Task directions: Please write the data out once more, exactly as it is given.

(Beginning of Data section)

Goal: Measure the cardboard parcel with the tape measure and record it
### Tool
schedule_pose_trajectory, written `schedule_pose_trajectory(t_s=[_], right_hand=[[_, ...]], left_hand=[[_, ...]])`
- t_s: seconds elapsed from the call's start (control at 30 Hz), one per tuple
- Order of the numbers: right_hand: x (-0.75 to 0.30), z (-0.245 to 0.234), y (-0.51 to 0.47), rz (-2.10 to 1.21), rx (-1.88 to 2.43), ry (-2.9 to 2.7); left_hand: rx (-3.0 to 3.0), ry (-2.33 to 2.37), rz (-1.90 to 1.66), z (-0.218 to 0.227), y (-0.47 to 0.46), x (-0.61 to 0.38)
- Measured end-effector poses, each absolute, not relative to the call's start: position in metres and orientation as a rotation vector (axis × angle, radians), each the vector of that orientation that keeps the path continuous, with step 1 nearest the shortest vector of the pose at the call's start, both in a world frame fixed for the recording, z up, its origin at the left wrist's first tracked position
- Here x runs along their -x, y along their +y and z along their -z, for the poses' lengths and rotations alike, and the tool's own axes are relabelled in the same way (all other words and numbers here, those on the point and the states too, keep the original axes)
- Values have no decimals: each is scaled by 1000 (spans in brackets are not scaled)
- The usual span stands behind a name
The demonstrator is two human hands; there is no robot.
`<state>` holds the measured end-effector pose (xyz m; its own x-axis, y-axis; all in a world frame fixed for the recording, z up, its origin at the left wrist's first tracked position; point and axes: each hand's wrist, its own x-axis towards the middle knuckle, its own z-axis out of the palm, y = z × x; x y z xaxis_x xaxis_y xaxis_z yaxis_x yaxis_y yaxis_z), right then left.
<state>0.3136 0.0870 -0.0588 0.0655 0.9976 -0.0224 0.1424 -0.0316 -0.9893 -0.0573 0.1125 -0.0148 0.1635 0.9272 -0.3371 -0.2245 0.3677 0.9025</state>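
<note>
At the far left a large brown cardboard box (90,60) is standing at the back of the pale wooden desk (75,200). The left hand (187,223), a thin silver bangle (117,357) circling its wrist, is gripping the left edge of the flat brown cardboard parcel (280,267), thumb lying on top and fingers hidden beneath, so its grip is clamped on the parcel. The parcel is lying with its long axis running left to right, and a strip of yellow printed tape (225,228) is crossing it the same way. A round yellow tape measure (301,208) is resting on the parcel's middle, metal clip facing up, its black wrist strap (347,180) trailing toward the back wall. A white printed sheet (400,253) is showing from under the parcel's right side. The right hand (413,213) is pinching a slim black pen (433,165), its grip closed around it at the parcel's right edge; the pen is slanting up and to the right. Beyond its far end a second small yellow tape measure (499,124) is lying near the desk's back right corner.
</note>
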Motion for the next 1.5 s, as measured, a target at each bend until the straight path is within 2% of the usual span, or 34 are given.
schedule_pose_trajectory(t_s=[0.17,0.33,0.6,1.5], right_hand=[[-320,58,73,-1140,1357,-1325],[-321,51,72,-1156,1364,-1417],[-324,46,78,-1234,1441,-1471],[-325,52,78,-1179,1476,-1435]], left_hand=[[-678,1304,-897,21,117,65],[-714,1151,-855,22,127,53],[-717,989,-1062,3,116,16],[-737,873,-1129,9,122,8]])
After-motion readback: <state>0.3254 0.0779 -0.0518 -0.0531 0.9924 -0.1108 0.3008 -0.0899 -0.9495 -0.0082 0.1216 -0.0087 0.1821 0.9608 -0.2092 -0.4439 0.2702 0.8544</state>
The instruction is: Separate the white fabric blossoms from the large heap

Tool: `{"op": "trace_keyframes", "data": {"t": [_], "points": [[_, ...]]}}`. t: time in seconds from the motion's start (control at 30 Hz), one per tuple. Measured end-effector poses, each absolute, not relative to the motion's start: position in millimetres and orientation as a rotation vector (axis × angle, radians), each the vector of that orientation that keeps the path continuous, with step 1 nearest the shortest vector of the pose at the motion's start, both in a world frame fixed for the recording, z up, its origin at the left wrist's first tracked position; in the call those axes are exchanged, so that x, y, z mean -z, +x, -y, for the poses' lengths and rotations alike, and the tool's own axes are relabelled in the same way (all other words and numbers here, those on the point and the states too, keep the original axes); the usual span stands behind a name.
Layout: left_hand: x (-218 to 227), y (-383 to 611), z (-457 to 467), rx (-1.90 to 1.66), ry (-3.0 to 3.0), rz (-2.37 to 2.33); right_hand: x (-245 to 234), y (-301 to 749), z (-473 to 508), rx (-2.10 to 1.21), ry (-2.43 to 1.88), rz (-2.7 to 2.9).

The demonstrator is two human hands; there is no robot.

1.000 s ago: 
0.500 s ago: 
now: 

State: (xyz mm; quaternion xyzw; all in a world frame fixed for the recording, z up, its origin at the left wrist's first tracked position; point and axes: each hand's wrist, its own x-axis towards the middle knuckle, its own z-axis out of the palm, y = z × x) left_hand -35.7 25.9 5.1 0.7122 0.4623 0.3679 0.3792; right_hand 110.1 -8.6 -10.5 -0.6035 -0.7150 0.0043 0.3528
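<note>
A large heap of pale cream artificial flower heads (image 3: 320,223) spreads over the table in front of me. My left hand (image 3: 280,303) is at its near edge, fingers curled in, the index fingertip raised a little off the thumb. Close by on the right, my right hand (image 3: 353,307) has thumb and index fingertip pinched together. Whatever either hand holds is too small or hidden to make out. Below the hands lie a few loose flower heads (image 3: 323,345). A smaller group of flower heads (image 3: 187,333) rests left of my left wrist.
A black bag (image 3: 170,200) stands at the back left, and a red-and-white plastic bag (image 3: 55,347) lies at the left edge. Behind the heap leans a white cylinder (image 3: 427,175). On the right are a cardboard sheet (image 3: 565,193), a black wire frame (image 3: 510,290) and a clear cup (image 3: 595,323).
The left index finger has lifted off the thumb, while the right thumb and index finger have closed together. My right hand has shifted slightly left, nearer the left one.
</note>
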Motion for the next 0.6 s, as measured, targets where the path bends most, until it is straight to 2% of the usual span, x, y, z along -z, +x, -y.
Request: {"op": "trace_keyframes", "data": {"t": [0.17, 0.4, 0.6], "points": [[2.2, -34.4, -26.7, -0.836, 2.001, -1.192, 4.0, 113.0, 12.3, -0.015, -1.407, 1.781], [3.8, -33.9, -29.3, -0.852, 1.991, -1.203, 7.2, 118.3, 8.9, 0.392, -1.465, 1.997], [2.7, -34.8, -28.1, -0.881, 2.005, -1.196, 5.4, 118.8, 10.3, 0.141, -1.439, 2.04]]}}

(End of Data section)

Solution for this problem:
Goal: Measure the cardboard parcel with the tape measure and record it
### Tool
schedule_pose_trajectory, written `schedule_pose_trajectory(t_s=[_], right_hand=[[_, ...]], left_hand=[[_, ...]])`
- t_s: seconds elapsed from the call's start (control at 30 Hz), one per tuple
- Order of the numbers: right_hand: x (-0.75 to 0.30), z (-0.245 to 0.234), y (-0.51 to 0.47), rz (-2.10 to 1.21), rx (-1.88 to 2.43), ry (-2.9 to 2.7); left_hand: rx (-3.0 to 3.0), ry (-2.33 to 2.37), rz (-1.90 to 1.66), z (-0.218 to 0.227), y (-0.47 to 0.46), x (-0.61 to 0.38)
- Measured end-effector poses, each absolute, not relative to the call's start: position in metres and orientation as a rotation vector (axis × angle, radians), each the vector of that orientation that keeps the path continuous, with step 1 nearest the shortest vector of the pose at the call's start, both in a world frame fixed for the recording, z up, its origin at the left wrist's first tracked position
- Here x runs along their -x, y along their +y and z along their -z, for the poses' lengths and rotations alike, and the tool's own axes are relabelled in the same way (all other words and numbers here, those on the point and the states too, keep the original axes)
- Values have no decimals: each is scaled by 1000 (spans in brackets are not scaled)
- The usual span stands behind a name
The demonstrator is two human hands; there is no robot.
`<state>` holds the measured end-effector pose (xyz m; its own x-axis, y-axis; all in a world frame fixed for the recording, z up, its origin at the left wrist's first tracked position; point and axes: each hand's wrist, its own x-axis towards the middle knuckle, its own z-axis out of the palm, y = z × x; x y z xaxis_x xaxis_y xaxis_z yaxis_x yaxis_y yaxis_z), right then left.
<state>0.3136 0.0870 -0.0588 0.0655 0.9976 -0.0224 0.1424 -0.0316 -0.9893 -0.0573 0.1125 -0.0148 0.1635 0.9272 -0.3371 -0.2245 0.3677 0.9025</state>
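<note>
At the far left a large brown cardboard box (90,60) is standing at the back of the pale wooden desk (75,200). The left hand (187,223), a thin silver bangle (117,357) circling its wrist, is gripping the left edge of the flat brown cardboard parcel (280,267), thumb lying on top and fingers hidden beneath, so its grip is clamped on the parcel. The parcel is lying with its long axis running left to right, and a strip of yellow printed tape (225,228) is crossing it the same way. A round yellow tape measure (301,208) is resting on the parcel's middle, metal clip facing up, its black wrist strap (347,180) trailing toward the back wall. A white printed sheet (400,253) is showing from under the parcel's right side. The right hand (413,213) is pinching a slim black pen (433,165), its grip closed around it at the parcel's right edge; the pen is slanting up and to the right. Beyond its far end a second small yellow tape measure (499,124) is lying near the desk's back right corner.
</note>
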Motion for the next 1.5 s, as measured, a target at each bend until the straight path is within 2% of the usual span, or 34 are given.
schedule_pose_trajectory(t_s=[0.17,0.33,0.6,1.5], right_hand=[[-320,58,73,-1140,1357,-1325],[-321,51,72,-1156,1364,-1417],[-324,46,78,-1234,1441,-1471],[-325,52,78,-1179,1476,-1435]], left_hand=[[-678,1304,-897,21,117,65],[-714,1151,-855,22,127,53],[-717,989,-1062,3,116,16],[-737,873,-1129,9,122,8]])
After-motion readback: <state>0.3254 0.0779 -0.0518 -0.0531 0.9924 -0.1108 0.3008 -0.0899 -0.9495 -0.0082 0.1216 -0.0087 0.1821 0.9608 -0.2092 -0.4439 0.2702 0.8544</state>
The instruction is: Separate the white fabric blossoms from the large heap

Tool: `{"op": "trace_keyframes", "data": {"t": [_], "points": [[_, ...]]}}`. t: time in seconds from the motion's start (control at 30 Hz), one per tuple. Measured end-effector poses, each absolute, not relative to the motion's start: position in millimetres and orientation as a rotation vector (axis × angle, radians), each the vector of that orientation that keeps the path continuous, with step 1 nearest the shortest vector of the pose at the motion's start, both in a world frame fixed for the recording, z up, its origin at the left wrist's first tracked position; in the call those axes are exchanged, so that x, y, z mean -z, +x, -y, for the poses' lengths and rotations alike, and the tool's own axes are relabelled in the same way (all other words and numbers here, those on the point and the states too, keep the original axes); the usual span stands behind a name.
Layout: left_hand: x (-218 to 227), y (-383 to 611), z (-457 to 467), rx (-1.90 to 1.66), ry (-3.0 to 3.0), rz (-2.37 to 2.33); right_hand: x (-245 to 234), y (-301 to 749), z (-473 to 508), rx (-2.10 to 1.21), ry (-2.43 to 1.88), rz (-2.7 to 2.9).

The demonstrator is two human hands; there is no robot.

1.000 s ago: 
0.500 s ago: 
now: 

State: (xyz mm; quaternion xyzw; all in a world frame fixed for the recording, z up, its origin at the left wrist's first tracked position; point and axes: each hand's wrist, its own x-axis towards the middle knuckle, its own z-axis out of the palm, y = z × x) left_hand -35.7 25.9 5.1 0.7122 0.4623 0.3679 0.3792; right_hand 110.1 -8.6 -10.5 -0.6035 -0.7150 0.0043 0.3528
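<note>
A large heap of pale cream artificial flower heads (image 3: 320,223) spreads over the table in front of me. My left hand (image 3: 280,303) is at its near edge, fingers curled in, the index fingertip raised a little off the thumb. Close by on the right, my right hand (image 3: 353,307) has thumb and index fingertip pinched together. Whatever either hand holds is too small or hidden to make out. Below the hands lie a few loose flower heads (image 3: 323,345). A smaller group of flower heads (image 3: 187,333) rests left of my left wrist.
A black bag (image 3: 170,200) stands at the back left, and a red-and-white plastic bag (image 3: 55,347) lies at the left edge. Behind the heap leans a white cylinder (image 3: 427,175). On the right are a cardboard sheet (image 3: 565,193), a black wire frame (image 3: 510,290) and a clear cup (image 3: 595,323).
The left index finger has lifted off the thumb, while the right thumb and index finger have closed together. My right hand has shifted slightly left, nearer the left one.
</note>
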Motion for the next 0.6 s, as measured, targets where the path bends most, until it is straight to 2% of the usual span, x, y, z along -z, +x, -y.
Request: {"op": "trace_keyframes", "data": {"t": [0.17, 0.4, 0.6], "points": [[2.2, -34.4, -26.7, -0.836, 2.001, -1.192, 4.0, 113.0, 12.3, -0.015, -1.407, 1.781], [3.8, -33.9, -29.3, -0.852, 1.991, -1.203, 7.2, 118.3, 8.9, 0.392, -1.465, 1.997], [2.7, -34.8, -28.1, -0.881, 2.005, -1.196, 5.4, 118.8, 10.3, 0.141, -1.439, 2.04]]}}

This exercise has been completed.